At burials they retain many heathenish practices; such as music, and dancing at late-wakes, when the nearest relations of the deceast dance first. At burials mourning women chant the coronach, or mournful extemporary rhymes, reciting the valorous deeds, expert hunting, and other qualities of the deceast. When the corpse is lifted, the bed-straw, on which the deceast lay, is carried out and burnt in a place where no beast can come near it; and they pretend to find next morning, in the ashes, the print of the foot of that person in the family, who shall first die.
They believe that the material world will be destroyed by fire. So general is this persuasion, that when the Highlanders express the end of time, they say Gu Braith, i.e. “To the conflagration or destruction.”
The use which the druids made of juniper, and their regard to the changes of the moon, shew that they were no strangers to the virtues of plants and the influence of the celestial bodies.
Throughout this kingdom, many places have their names, and some persons their surnames, from the druid Bards, Carns, &c. as Baird, Cairnie, Monibhard, Tullibardin, Carn-wath, Carn-cross, &c.

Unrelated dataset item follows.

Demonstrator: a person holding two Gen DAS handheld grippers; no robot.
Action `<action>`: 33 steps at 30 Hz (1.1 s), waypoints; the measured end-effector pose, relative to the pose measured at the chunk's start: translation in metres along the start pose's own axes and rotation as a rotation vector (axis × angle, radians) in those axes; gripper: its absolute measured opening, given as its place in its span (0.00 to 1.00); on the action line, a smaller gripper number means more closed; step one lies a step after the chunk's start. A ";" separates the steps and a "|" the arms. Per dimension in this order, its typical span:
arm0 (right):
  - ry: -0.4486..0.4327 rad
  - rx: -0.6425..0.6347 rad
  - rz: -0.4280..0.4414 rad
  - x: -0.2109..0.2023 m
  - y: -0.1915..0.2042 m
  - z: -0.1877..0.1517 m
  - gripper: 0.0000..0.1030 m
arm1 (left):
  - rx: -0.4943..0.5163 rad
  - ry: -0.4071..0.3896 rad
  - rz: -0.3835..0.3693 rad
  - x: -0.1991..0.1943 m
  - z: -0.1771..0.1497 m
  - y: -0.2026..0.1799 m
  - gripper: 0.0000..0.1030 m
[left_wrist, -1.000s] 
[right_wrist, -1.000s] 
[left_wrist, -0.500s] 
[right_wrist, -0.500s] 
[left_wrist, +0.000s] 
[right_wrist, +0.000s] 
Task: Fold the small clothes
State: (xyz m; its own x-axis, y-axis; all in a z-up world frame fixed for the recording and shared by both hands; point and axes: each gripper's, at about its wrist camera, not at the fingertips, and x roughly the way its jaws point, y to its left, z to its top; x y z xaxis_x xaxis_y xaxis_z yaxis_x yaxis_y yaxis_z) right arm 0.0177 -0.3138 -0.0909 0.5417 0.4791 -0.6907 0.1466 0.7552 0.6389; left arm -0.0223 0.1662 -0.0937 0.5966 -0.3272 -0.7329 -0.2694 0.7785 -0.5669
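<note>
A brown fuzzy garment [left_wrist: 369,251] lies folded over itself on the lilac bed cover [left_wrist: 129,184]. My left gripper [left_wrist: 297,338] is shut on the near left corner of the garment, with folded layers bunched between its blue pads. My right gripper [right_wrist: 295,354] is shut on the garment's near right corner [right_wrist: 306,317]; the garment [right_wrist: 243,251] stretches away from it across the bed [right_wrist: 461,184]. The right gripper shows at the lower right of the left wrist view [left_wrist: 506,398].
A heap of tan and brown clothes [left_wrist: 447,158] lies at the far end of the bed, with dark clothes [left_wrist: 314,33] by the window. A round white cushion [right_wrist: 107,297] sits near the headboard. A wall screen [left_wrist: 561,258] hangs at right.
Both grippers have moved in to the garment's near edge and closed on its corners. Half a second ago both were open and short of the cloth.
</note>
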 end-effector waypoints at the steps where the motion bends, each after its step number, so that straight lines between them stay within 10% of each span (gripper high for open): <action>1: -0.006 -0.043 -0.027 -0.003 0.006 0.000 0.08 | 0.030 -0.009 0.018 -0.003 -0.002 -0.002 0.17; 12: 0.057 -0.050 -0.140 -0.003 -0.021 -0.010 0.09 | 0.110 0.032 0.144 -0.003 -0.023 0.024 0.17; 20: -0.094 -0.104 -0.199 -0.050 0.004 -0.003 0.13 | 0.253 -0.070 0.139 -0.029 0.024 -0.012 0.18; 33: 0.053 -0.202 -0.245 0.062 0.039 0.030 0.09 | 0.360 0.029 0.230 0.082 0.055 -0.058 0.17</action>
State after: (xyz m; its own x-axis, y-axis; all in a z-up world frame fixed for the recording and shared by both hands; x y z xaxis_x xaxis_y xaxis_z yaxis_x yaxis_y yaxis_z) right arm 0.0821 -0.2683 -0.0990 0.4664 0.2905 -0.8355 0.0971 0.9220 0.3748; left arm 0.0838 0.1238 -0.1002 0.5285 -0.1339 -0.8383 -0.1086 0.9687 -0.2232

The druidịcal doctrines had a near resemblance to the tenets of the Persian Magi, the Indian Bramins, the Chaldeans, and other ancient oriental sects. The religion of the magi, as well as the druids, seems to have been borrowed from the patriarchs and Jews, in the following and some other particulars. They owned one Supreme Being, worshipped without images or statues, and used sacrifices and sacred fire. Their religious ceremonies were performed, at first, sub dio, in high places, or under spreading oaks, but afterward in temples. They compassed their altars by going Deas-soil round them, had many ablutions and purgations, and had mourning women at funerals. The priests were the instructors of youth, had their academies and schools in retired high places, and had a rod of office. This druidism was the religion of the Scots and Picts, as it was of the Gauls and Britains, before the light of the gospel of Christ was made to shine among them.